## Your objective
Please repeat the records, word for word and without gaps.
Dataset entries below:
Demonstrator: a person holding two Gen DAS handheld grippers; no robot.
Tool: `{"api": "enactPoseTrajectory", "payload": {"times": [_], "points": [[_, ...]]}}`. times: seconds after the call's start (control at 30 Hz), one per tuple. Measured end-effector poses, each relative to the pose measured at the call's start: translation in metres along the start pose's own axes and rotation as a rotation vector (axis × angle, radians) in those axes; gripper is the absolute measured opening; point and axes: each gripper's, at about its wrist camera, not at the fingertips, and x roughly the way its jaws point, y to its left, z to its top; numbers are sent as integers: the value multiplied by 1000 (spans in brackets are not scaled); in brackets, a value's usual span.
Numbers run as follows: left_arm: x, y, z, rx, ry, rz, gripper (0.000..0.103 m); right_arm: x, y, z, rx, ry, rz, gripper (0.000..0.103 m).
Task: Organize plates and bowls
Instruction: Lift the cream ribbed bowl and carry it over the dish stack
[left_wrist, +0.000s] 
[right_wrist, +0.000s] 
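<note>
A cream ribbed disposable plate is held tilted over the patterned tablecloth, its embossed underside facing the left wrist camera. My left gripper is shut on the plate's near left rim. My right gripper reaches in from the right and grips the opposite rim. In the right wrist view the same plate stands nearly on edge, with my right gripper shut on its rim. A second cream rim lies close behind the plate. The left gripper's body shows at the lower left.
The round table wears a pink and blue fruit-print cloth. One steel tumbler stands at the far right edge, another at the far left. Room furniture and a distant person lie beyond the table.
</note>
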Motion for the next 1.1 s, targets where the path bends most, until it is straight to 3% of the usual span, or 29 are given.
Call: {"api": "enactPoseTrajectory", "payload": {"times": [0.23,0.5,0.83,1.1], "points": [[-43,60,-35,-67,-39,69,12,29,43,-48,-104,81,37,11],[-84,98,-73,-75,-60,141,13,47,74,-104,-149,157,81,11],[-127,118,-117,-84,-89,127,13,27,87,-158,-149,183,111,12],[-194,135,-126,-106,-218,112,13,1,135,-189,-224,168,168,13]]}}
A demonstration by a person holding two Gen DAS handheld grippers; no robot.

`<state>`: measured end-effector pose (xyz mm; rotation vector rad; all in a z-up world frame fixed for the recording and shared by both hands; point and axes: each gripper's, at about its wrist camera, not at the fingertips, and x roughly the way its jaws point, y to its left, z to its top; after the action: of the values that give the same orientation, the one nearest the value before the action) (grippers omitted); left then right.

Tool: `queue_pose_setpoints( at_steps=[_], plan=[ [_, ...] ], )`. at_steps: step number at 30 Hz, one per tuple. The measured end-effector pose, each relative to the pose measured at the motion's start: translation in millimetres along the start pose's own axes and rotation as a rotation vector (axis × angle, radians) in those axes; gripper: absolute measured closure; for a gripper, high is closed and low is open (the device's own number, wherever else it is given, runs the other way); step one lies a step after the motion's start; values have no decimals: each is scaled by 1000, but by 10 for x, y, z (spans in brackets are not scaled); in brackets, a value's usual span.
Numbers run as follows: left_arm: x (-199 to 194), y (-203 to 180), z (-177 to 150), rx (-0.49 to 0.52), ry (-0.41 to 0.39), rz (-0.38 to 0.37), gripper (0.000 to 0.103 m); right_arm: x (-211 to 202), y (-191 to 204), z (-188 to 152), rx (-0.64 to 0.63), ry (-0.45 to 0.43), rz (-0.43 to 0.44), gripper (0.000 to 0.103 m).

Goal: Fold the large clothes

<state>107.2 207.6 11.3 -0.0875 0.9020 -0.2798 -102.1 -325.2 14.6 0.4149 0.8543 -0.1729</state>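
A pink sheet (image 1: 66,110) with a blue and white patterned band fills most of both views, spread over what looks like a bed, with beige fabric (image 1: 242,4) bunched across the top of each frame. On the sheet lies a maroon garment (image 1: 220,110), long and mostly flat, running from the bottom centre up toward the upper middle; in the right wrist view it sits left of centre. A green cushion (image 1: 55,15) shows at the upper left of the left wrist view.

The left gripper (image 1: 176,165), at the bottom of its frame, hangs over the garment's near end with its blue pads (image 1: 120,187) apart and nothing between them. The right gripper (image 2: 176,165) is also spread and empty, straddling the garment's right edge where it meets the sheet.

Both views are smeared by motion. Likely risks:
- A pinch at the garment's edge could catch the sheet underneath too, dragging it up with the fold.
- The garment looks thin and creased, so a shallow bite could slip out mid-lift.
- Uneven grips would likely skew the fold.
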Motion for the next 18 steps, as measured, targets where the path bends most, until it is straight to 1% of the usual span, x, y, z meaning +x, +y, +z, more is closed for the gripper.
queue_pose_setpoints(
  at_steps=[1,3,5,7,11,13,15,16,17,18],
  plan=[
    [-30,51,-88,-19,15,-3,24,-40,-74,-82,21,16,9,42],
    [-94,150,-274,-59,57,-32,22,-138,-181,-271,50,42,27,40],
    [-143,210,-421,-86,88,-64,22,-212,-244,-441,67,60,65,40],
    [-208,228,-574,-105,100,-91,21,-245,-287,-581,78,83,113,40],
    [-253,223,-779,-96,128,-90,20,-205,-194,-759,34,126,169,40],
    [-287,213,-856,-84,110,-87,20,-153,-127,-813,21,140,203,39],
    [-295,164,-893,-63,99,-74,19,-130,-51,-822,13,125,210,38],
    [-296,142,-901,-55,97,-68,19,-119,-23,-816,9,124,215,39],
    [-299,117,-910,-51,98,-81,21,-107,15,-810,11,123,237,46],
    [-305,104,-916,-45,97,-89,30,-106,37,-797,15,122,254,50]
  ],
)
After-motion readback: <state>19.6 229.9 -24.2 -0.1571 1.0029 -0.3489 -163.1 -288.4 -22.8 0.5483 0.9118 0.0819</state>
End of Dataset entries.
## Response to the task
Demonstrator: a person holding two Gen DAS handheld grippers; no robot.
Tool: `{"api": "enactPoseTrajectory", "payload": {"times": [_], "points": [[_, ...]]}}`. times: seconds after the call's start (control at 30 Hz), one per tuple. Measured end-effector poses, each relative to the pose measured at the call's start: translation in metres along the start pose's own axes and rotation as a rotation vector (axis × angle, radians) in those axes; gripper is the absolute measured opening; point and axes: each gripper's, at about its wrist camera, not at the fingertips, and x roughly the way its jaws point, y to its left, z to its top; numbers are sent as integers: the value multiplied by 1000 (spans in brackets are not scaled); in brackets, a value's usual span.
Numbers run as follows: left_arm: x, y, z, rx, ry, rz, gripper (0.000..0.103 m); right_arm: x, y, z, rx, ry, rz, gripper (0.000..0.103 m).
Task: Organize plates and bowls
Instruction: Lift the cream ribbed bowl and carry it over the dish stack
[left_wrist, +0.000s] 
[right_wrist, +0.000s] 
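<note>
A cream ribbed disposable plate is held tilted over the patterned tablecloth, its embossed underside facing the left wrist camera. My left gripper is shut on the plate's near left rim. My right gripper reaches in from the right and grips the opposite rim. In the right wrist view the same plate stands nearly on edge, with my right gripper shut on its rim. A second cream rim lies close behind the plate. The left gripper's body shows at the lower left.
The round table wears a pink and blue fruit-print cloth. One steel tumbler stands at the far right edge, another at the far left. Room furniture and a distant person lie beyond the table.
</note>
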Motion for the next 1.1 s, targets where the path bends most, until it is straight to 3% of the usual span, or 29 are given.
Call: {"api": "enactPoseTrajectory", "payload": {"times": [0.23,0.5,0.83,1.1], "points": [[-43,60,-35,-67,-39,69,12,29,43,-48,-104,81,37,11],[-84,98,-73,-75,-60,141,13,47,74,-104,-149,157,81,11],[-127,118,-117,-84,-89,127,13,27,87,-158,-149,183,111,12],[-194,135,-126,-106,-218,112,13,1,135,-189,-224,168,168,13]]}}
A demonstration by a person holding two Gen DAS handheld grippers; no robot.

`<state>`: measured end-effector pose (xyz mm; rotation vector rad; all in a z-up world frame fixed for the recording and shared by both hands; point and axes: each gripper's, at about its wrist camera, not at the fingertips, and x roughly the way its jaws point, y to its left, z to its top; after the action: of the values that give the same orientation, the one nearest the value before the action) (grippers omitted); left then right.

Tool: `queue_pose_setpoints( at_steps=[_], plan=[ [_, ...] ], )`. at_steps: step number at 30 Hz, one per tuple. The measured end-effector pose, each relative to the pose measured at the motion's start: translation in millimetres along the start pose's own axes and rotation as a rotation vector (axis × angle, radians) in those axes; gripper: absolute measured closure; for a gripper, high is closed and low is open (the device's own number, wherever else it is given, runs the other way); step one lies a step after the motion's start; values have no decimals: each is scaled by 1000, but by 10 for x, y, z (spans in brackets are not scaled); in brackets, a value's usual span.
Numbers run as follows: left_arm: x (-199 to 194), y (-203 to 180), z (-177 to 150), rx (-0.49 to 0.52), ry (-0.41 to 0.39), rz (-0.38 to 0.37), gripper (0.000 to 0.103 m); right_arm: x (-211 to 202), y (-191 to 204), z (-188 to 152), rx (-0.64 to 0.63), ry (-0.45 to 0.43), rz (-0.43 to 0.44), gripper (0.000 to 0.103 m).

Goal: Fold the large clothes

<state>107.2 207.6 11.3 -0.0875 0.9020 -0.2798 -102.1 -325.2 14.6 0.4149 0.8543 -0.1729</state>
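A pink sheet (image 1: 66,110) with a blue and white patterned band fills most of both views, spread over what looks like a bed, with beige fabric (image 1: 242,4) bunched across the top of each frame. On the sheet lies a maroon garment (image 1: 220,110), long and mostly flat, running from the bottom centre up toward the upper middle; in the right wrist view it sits left of centre. A green cushion (image 1: 55,15) shows at the upper left of the left wrist view.

The left gripper (image 1: 176,165), at the bottom of its frame, hangs over the garment's near end with its blue pads (image 1: 120,187) apart and nothing between them. The right gripper (image 2: 176,165) is also spread and empty, straddling the garment's right edge where it meets the sheet.

Both views are smeared by motion. Likely risks:
- A pinch at the garment's edge could catch the sheet underneath too, dragging it up with the fold.
- The garment looks thin and creased, so a shallow bite could slip out mid-lift.
- Uneven grips would likely skew the fold.
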Motion for the next 18 steps, as measured, targets where the path bends most, until it is straight to 1% of the usual span, x, y, z meaning +x, +y, +z, more is closed for the gripper.
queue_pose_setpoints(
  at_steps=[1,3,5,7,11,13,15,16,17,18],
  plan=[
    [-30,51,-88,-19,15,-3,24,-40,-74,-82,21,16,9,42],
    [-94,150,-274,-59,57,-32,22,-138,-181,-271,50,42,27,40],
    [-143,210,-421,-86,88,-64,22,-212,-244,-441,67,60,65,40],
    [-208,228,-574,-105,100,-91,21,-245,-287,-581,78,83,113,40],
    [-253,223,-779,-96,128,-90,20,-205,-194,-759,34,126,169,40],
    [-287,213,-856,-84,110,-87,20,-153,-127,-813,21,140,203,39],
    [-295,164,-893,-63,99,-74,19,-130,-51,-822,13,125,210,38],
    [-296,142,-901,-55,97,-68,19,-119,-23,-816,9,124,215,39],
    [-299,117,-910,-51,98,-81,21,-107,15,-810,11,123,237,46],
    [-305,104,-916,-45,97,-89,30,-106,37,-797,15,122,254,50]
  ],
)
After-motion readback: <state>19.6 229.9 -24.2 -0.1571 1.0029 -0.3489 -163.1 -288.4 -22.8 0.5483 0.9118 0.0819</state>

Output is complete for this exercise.